- How to complete this task:
From the first line to the last, restate the material word for word, omitting pictures.

- Available data:

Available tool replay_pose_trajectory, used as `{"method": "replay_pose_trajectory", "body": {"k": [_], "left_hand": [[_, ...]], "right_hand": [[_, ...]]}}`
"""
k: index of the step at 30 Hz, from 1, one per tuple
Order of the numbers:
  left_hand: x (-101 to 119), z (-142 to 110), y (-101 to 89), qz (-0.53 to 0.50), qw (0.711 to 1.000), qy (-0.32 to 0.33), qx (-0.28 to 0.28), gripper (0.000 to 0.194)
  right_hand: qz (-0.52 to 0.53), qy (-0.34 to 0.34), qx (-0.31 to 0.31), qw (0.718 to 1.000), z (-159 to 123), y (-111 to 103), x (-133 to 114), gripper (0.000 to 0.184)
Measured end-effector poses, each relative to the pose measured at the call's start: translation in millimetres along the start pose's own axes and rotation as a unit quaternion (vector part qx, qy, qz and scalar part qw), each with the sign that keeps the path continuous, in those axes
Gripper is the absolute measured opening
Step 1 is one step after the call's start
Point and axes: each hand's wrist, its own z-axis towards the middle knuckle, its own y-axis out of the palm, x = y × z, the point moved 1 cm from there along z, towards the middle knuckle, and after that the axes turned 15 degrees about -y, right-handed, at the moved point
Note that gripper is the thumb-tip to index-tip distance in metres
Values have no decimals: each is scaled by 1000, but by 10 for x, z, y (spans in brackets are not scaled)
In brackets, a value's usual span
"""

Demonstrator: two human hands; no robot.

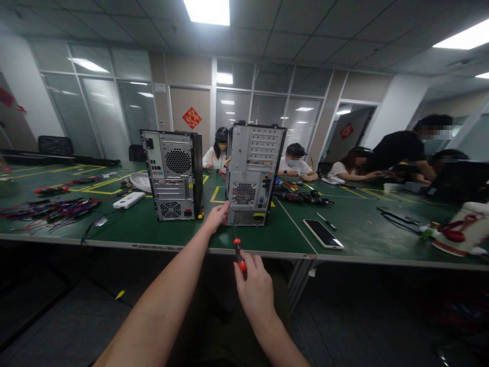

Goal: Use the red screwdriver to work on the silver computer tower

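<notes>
Two computer cases stand upright on the green table with their rear panels toward me. My left hand (pixel 216 218) is at the lower left edge of the right computer case (pixel 244 176), its fingers closed against that side. A screwdriver (pixel 239 251) with a red and black handle is in my right hand (pixel 256 283), held by the end of the handle. Its shaft points up and away, and the tip meets the bottom left corner of the same case's rear panel. Any screw there is too small to make out. To the left stands the other computer case (pixel 173 176), apart from both hands.
On the table (pixel 359 224) lie a phone (pixel 323 233) and a thin dark tool (pixel 326 221). A white power strip (pixel 129 200) and a cable pile (pixel 53 210) are left. Several people sit or stand across the table. The table's front edge runs just before me.
</notes>
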Motion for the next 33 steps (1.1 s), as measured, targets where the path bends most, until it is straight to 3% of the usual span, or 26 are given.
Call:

- Finished task:
Available tool replay_pose_trajectory, used as `{"method": "replay_pose_trajectory", "body": {"k": [_], "left_hand": [[_, ...]], "right_hand": [[_, ...]]}}`
"""
k: index of the step at 30 Hz, from 1, one per tuple
Order of the numbers:
  left_hand: x (-101 to 119), z (-142 to 110), y (-101 to 89), qz (-0.53 to 0.50), qw (0.711 to 1.000), qy (-0.32 to 0.33), qx (-0.28 to 0.28), gripper (0.000 to 0.194)
  right_hand: qz (-0.52 to 0.53), qy (-0.34 to 0.34), qx (-0.31 to 0.31), qw (0.718 to 1.000), z (-159 to 123), y (-111 to 103), x (-133 to 114), gripper (0.000 to 0.184)
Measured end-effector poses, each relative to the pose measured at the call's start: translation in millimetres along the start pose's own axes and rotation as a unit quaternion (vector part qx, qy, qz and scalar part qw), each with the sign that keeps the path continuous, in those axes
Gripper is the absolute measured opening
Step 1 is one step after the call's start
Point and axes: each hand's wrist, its own z-axis towards the middle knuckle, its own y-axis out of the palm, x = y × z, the point moved 1 cm from there along z, towards the middle knuckle, and after that the axes turned 15 degrees about -y, right-handed, at the moved point
Note that gripper is the thumb-tip to index-tip distance in metres
Values have no decimals: each is scaled by 1000, but by 10 for x, z, y (spans in brackets are not scaled)
In brackets, a value's usual span
"""

Demonstrator: two human hands; no robot.


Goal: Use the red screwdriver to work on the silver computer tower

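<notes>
Two computer cases stand upright on the green table with their rear panels toward me. My left hand (pixel 216 218) is at the lower left edge of the right computer case (pixel 244 176), its fingers closed against that side. A screwdriver (pixel 239 251) with a red and black handle is in my right hand (pixel 256 283), held by the end of the handle. Its shaft points up and away, and the tip meets the bottom left corner of the same case's rear panel. Any screw there is too small to make out. To the left stands the other computer case (pixel 173 176), apart from both hands.
On the table (pixel 359 224) lie a phone (pixel 323 233) and a thin dark tool (pixel 326 221). A white power strip (pixel 129 200) and a cable pile (pixel 53 210) are left. Several people sit or stand across the table. The table's front edge runs just before me.
</notes>
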Motion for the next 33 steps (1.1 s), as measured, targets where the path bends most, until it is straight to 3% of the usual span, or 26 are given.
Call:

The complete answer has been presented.